A team of researchers from the University of Surrey and Stanford University in the UK has achieved a breakthrough in the field of artificial intelligence: they have developed a new method that enables artificial intelligence to understand line drawing sketches drawn by humans, even if these sketches were made by non-experts of. This research result enables artificial intelligence to achieve near-human-level accuracy in identifying scene sketches, laying the foundation for more powerful human-computer interaction and more efficient design workflows. This technological breakthrough is not only reflected in the recognition of objects in the sketch, but more importantly, the ability to understand the meaning of each stroke in the sketch, which provides new ideas for artificial intelligence to understand human visual expression.
A team of researchers from the University of Surrey and Stanford University in the UK has developed a new method to teach artificial intelligence (AI) to understand human line drawing sketches, even when drawn by non-artists. The model approaches human-level performance in recognizing scene sketches.

Dr Yulia Gryaditskaya, lecturer at the University of Surrey's Center for Vision, Speech and Signal Processing (CVSSP) and Surrey People's Central Artificial Intelligence Institute (PAI), said: "Sketching is a powerful visual communication language. It is sometimes even more powerful than spoken language. Expressive and flexible. Developing tools to understand sketches is a step toward more powerful human-computer interaction and more efficient design workflows. ” Regardless of age and background, people use drawing to explore new ideas and communicate. However, AI systems have always had problems understanding sketches. AI must learn to understand images. Typically, this requires a time-consuming and laborious process of collecting labels for every pixel in the image. The AI then learns from these labels.
However, the research team taught the AI through a combination of sketches and written descriptions. It learned to group pixels, matching them to categories in the description. As a result, AI is demonstrating richer and closer human understanding than ever before. It was able to correctly identify and tag kites, trees, giraffes and other objects with 85% accuracy, outperforming other models that relied on tagged pixels. In addition to identifying objects in complex scenes, it can also determine which object each stroke is used to depict. This new method works not only for informal sketches made by non-artists, but also for sketches made by subjects without explicit training.

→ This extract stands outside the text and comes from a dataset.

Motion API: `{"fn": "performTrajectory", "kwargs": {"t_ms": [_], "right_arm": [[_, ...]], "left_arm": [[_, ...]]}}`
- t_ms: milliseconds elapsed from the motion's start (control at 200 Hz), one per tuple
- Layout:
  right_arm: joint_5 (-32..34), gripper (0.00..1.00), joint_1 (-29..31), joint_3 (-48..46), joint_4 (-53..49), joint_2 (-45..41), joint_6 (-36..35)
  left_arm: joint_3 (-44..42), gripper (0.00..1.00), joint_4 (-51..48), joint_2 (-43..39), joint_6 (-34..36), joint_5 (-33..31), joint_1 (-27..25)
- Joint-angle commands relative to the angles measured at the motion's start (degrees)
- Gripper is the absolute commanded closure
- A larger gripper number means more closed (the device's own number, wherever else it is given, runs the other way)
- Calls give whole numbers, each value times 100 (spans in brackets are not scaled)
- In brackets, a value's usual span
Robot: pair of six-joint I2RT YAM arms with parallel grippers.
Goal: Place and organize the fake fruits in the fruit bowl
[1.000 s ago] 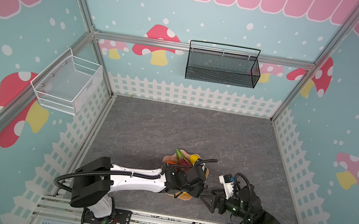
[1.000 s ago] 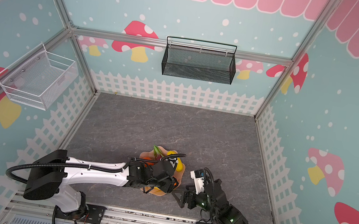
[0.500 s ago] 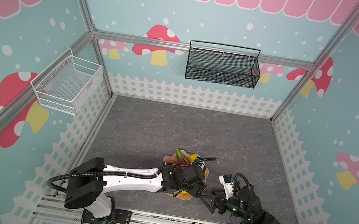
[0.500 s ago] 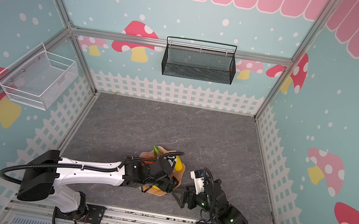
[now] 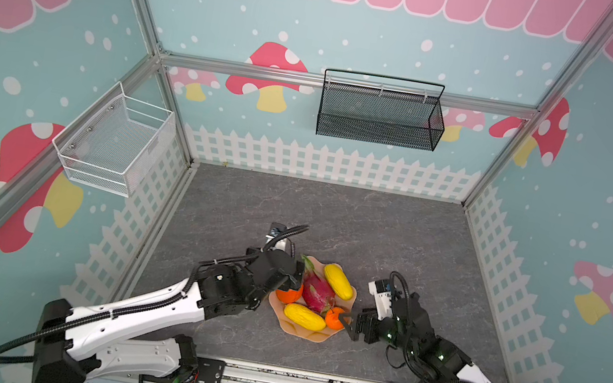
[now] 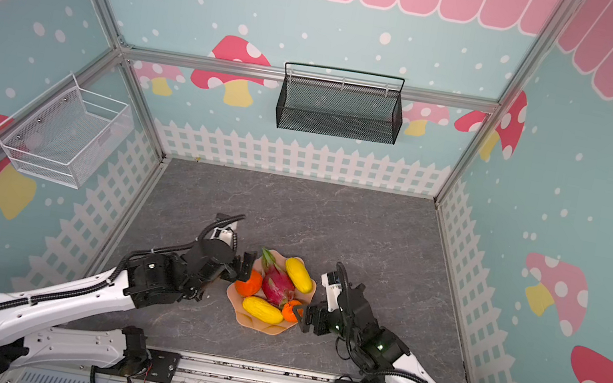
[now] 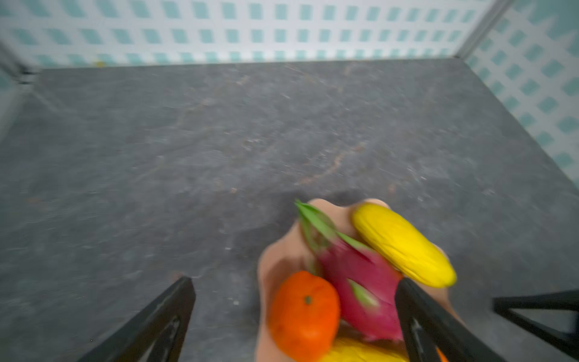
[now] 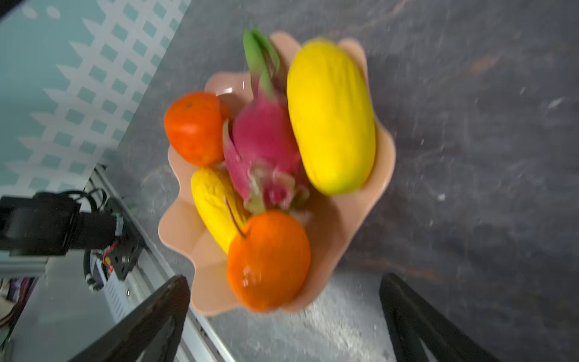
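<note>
At the lower middle of a top view, the left claw (image 5: 292, 278) hangs spread wide over the bowl's upper left edge, pinching nothing. In its wrist view an orange (image 7: 304, 313) sits between the jaws but clear of both. Just right of that orange lies the dragon fruit (image 5: 315, 293), its green tip toward the frame's top, and right of it a yellow fruit (image 5: 340, 281). A second yellow fruit (image 5: 304, 316) lies across the bowl's lower part, with a second orange (image 5: 334, 317) at its right end. All five rest inside the bowl (image 5: 308, 335), which stands on the bench (image 5: 333, 222) near its lower edge. The right claw (image 5: 349, 326) is spread too and empty, its tips just beside the second orange at the bowl's right rim.

No fruit shows loose on the bench, so the placing looks done. What is left, at most, is tidying. The fruits lie packed close, dragon fruit in the middle, and I judge that both arms need only pull clear without knocking the bowl.
</note>
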Motion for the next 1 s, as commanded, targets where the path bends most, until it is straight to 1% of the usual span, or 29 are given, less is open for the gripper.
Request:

Judith Fan, assistant professor of psychology at Stanford University, said: "Drawing and writing are among the most quintessential human activities and have long been used to capture people's observations and thoughts. This work is an important step forward in AI systems' ability to understand the nature of the ideas people are trying to convey. Exciting progress has been made, whether they use images or text.” The research was conducted as part of the University of Surrey’s People’s Center for Artificial Intelligence Institute, specifically its SketchX initiative. SketchX uses artificial intelligence to try to understand the way we see the world through the way we draw.
Professor Song Yizhe, co-director of the Institute of Artificial Intelligence at the People's Center and head of SketchX, said: "This research is a prime example of how AI can enhance basic human activities such as sketching. By understanding rough sketches with near-human accuracy, this technology has huge potential Potential to enhance people’s natural creativity, regardless of artistic talent.”
Paper address: https://arxiv.org/abs/2312.12463
This research result has brought new breakthroughs to artificial intelligence in the fields of image understanding and human-computer interaction. It is expected to be widely used in design, artistic creation and other fields in the future, further promoting the collaborative development of humans and artificial intelligence. Advances in this technology also demonstrate the huge potential of artificial intelligence in understanding human unstructured information.